Where in the data does the word "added" appear? Find those lines and copy them.

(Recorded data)
== Segment start ==
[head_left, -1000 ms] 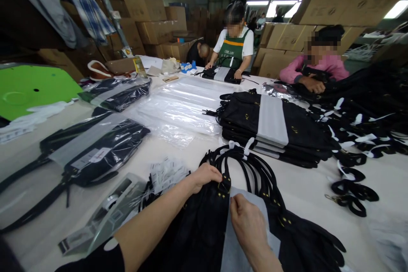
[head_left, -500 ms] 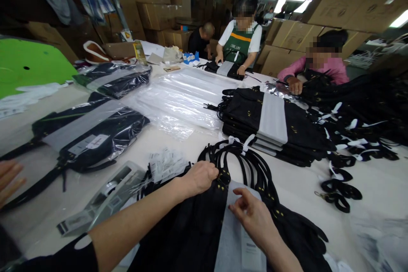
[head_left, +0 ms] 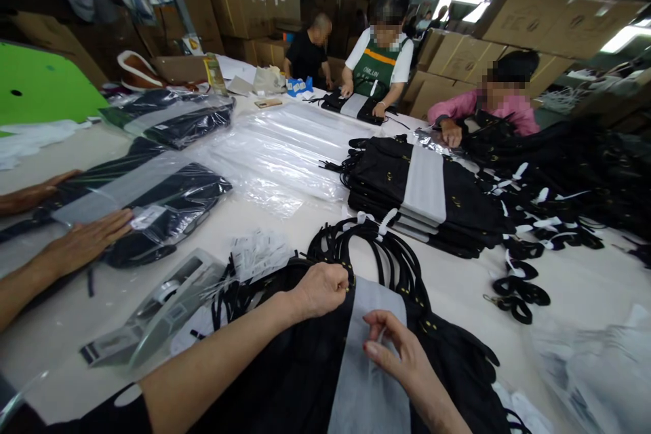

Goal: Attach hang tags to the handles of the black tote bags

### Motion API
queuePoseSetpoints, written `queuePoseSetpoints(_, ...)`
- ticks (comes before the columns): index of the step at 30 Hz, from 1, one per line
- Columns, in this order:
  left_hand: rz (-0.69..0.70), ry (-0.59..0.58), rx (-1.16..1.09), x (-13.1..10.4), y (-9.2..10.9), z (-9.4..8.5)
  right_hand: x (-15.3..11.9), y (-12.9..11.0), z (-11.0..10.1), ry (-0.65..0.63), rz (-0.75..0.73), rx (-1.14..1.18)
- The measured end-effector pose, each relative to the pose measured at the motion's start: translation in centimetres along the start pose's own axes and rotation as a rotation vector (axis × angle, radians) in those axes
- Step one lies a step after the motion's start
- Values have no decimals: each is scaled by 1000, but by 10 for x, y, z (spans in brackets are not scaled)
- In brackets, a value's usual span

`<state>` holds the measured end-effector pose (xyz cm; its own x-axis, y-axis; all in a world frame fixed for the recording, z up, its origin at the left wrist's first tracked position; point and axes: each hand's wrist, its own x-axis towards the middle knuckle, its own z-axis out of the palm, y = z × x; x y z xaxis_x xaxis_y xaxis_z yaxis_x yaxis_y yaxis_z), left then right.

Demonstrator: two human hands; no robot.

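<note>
My left hand [head_left: 321, 290] is closed at the top edge of a black bag [head_left: 300, 359], near its cords; what its fingers pinch is too small to make out. Just right of it, my right hand [head_left: 394, 346] hovers over the grey-white band [head_left: 366, 380] wrapped round the bag, thumb and fingers apart and nothing between them. Black looped handles [head_left: 401, 264] with a white tie [head_left: 387, 224] lie beyond both hands. A bundle of white tags [head_left: 259, 254] rests left of the handles.
Another person's hands [head_left: 91, 237] press a plastic-wrapped black bag at the left. A tape dispenser [head_left: 163, 305] lies nearer. Clear plastic sleeves [head_left: 285, 149] cover the middle, beside stacked black bags [head_left: 381, 169]. Black straps [head_left: 523, 291] lie right. Three people are across the table.
The view has shifted slightly. The tag seen on the band is no longer visible. At the left, another person's hands have come onto the wrapped bag. My left hand stays closed.
</note>
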<state>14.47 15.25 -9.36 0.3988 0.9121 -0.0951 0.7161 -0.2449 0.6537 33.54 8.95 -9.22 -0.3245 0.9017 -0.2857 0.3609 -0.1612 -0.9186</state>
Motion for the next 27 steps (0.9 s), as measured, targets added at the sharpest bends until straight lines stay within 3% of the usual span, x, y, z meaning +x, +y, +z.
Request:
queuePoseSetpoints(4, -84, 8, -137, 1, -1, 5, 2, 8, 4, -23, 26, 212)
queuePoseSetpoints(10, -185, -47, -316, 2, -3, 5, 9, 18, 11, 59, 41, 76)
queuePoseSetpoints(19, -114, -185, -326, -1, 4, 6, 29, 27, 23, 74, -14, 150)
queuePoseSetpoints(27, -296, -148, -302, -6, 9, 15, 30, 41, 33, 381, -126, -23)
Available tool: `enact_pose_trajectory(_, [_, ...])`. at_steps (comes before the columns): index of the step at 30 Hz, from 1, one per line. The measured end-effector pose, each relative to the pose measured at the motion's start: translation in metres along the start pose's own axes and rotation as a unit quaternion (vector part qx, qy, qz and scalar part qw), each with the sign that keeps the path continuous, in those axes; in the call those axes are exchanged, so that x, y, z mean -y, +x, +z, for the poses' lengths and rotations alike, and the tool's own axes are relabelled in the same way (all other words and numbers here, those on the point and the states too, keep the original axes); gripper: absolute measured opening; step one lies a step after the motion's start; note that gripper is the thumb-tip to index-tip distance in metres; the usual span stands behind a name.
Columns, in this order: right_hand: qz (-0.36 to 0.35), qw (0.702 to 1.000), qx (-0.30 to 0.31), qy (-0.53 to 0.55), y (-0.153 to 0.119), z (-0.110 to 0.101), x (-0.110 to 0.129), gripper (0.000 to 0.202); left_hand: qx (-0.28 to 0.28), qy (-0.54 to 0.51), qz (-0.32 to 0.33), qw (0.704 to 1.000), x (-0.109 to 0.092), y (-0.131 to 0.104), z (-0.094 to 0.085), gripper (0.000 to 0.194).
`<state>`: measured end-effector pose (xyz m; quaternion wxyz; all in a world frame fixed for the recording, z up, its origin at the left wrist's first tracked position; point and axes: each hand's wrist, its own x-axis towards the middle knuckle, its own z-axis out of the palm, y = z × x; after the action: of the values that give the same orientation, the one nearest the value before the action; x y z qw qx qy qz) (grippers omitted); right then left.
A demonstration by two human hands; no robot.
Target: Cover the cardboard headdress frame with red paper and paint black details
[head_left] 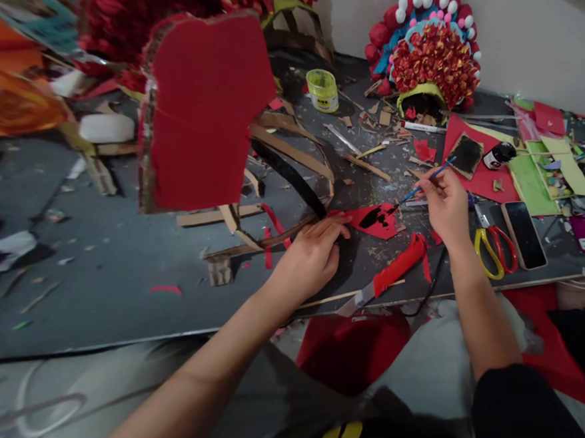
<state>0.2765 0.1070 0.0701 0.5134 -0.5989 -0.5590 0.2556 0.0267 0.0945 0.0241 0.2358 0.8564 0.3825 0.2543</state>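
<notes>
My right hand [443,202] grips a thin blue paintbrush [427,179]. Its dark tip meets a red paper piece [389,227] that has wet-looking black paint [372,219] on it. With curled fingers, my left hand [315,254] holds the left end of this piece down against the table. Just beyond that hand stands a cardboard frame with a black-painted strip [289,172] and a large red panel [209,111]. A small jar of black paint [499,156] is to the right, beside a black-smeared cardboard square [467,155].
Near the front edge lie a red-handled cutter [400,265], yellow-and-red scissors [495,251] and a phone [524,235]. Farther back are a yellow-green tub [322,91] and a beaded headdress [428,52]. Cardboard and paper scraps litter the dark table [101,279].
</notes>
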Motion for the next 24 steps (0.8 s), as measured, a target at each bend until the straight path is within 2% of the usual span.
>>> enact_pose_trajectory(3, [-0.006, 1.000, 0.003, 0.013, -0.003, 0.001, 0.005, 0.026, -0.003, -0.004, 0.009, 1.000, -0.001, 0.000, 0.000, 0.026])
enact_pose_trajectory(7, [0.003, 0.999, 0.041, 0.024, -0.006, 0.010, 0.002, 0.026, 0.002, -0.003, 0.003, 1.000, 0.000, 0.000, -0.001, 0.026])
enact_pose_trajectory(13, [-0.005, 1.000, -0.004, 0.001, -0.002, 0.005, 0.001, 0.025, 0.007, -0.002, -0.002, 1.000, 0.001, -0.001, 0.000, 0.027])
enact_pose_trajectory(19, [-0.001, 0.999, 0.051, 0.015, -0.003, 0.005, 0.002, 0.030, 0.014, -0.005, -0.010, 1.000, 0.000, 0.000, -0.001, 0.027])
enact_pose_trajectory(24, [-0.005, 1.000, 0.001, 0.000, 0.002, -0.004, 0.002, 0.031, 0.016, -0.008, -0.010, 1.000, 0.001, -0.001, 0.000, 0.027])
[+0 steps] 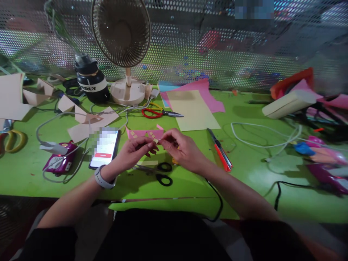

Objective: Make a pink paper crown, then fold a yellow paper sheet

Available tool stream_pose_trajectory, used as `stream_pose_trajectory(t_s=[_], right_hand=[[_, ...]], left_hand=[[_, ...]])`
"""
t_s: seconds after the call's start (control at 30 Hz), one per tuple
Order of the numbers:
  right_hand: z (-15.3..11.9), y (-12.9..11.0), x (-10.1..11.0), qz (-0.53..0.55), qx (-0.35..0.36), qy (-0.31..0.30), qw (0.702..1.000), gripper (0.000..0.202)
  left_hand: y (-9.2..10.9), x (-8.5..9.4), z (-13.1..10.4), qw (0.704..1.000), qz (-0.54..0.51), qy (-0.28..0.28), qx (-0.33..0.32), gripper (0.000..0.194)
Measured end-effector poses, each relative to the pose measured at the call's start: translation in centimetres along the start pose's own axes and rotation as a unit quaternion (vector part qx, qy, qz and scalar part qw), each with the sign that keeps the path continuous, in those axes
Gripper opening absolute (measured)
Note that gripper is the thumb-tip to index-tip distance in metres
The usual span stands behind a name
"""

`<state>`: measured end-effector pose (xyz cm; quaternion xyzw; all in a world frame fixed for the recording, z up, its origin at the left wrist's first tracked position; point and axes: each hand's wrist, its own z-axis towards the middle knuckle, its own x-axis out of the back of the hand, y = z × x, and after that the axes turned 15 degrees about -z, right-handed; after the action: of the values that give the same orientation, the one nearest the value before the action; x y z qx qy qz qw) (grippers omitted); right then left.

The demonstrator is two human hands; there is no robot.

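Note:
My left hand [137, 148] and my right hand [183, 148] meet over the middle of the table, thumbs and fingers pinched together. Between their fingertips is a small piece of pale yellow paper [156, 140]. Just behind them lies a folded pink paper strip [141, 134] bearing several small yellow pieces. Black-handled scissors [164, 180] rest below my hands, their blades in shadow. Near the blades is a narrow yellow paper strip [148, 163]. A small yellow object [174, 161], partly hidden, sits under my right hand.
A lit phone [104, 148] and a purple device [61, 159] with cables lie left. Red-handled scissors [152, 113] and yellow paper [190, 108] are behind. A red box cutter [221, 154] lies right. A fan [127, 92] and a black bottle [94, 83] stand at the back.

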<state>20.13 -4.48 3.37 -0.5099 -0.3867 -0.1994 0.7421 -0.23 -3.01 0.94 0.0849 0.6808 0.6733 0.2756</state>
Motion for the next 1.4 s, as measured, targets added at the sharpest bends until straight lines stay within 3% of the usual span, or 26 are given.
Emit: stream_pose_trajectory(t_s=[0.33, 0.6, 0.73, 0.9, 1.03, 1.1, 1.17, 1.23, 1.3, 1.4], right_hand=[[0.8, 0.4, -0.5, 0.005, 0.014, -0.029, 0.999, 0.016], [1.8, 0.7, 1.7, -0.034, 0.05, -0.168, 0.984, 0.015], [2.0, 0.7, 2.1, -0.033, 0.069, -0.204, 0.976, 0.013], [2.1, 0.8, 1.6, -0.03, 0.067, -0.189, 0.979, 0.014], [1.0, 1.2, 1.2, -0.028, 0.014, -0.079, 0.996, 0.018], [-0.4, 1.3, 0.8, -0.074, -0.002, -0.079, 0.994, 0.017], [-2.1, 1.1, 0.1, -0.165, 0.018, -0.161, 0.973, 0.016], [-3.6, 0.8, -0.8, -0.265, 0.053, -0.247, 0.931, 0.025], [-4.6, 0.3, -1.6, -0.332, 0.056, -0.288, 0.896, 0.03], [-4.9, -0.2, -2.2, -0.359, 0.051, -0.307, 0.88, 0.027]], left_hand=[[-1.1, 0.1, 0.1, 0.999, 0.003, -0.03, 0.013, 0.032], [-1.3, 0.7, 0.0, 0.997, 0.021, -0.061, 0.038, 0.027], [-1.0, 1.0, 0.0, 0.994, 0.027, -0.077, 0.066, 0.025], [-0.9, 0.9, 0.1, 0.993, 0.025, -0.077, 0.081, 0.026], [-0.6, 0.9, 0.3, 0.994, 0.016, -0.063, 0.088, 0.029], [-0.4, 1.0, 0.4, 0.995, 0.013, -0.045, 0.09, 0.03], [-0.1, 1.0, 0.5, 0.995, 0.009, -0.023, 0.095, 0.029], [0.2, 1.0, 0.5, 0.995, -0.005, -0.004, 0.097, 0.028], [0.4, 1.0, 0.6, 0.995, -0.023, 0.009, 0.1, 0.027], [0.4, 1.0, 0.7, 0.993, -0.038, 0.024, 0.106, 0.025]])
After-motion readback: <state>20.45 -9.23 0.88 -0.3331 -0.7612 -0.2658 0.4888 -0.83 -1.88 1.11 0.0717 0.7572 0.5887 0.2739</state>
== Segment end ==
Exercise output:
Motion for the next 27 steps (0.9 s), as measured, targets added at the sharpest bends until straight lines stay within 3% of the usual span, x, y, z meaning +x, +y, +z.
Motion for the next 1.4 s, as measured, targets added at the sharpest bends until straight lines stay within 3% of the usual span, or 26 are given.

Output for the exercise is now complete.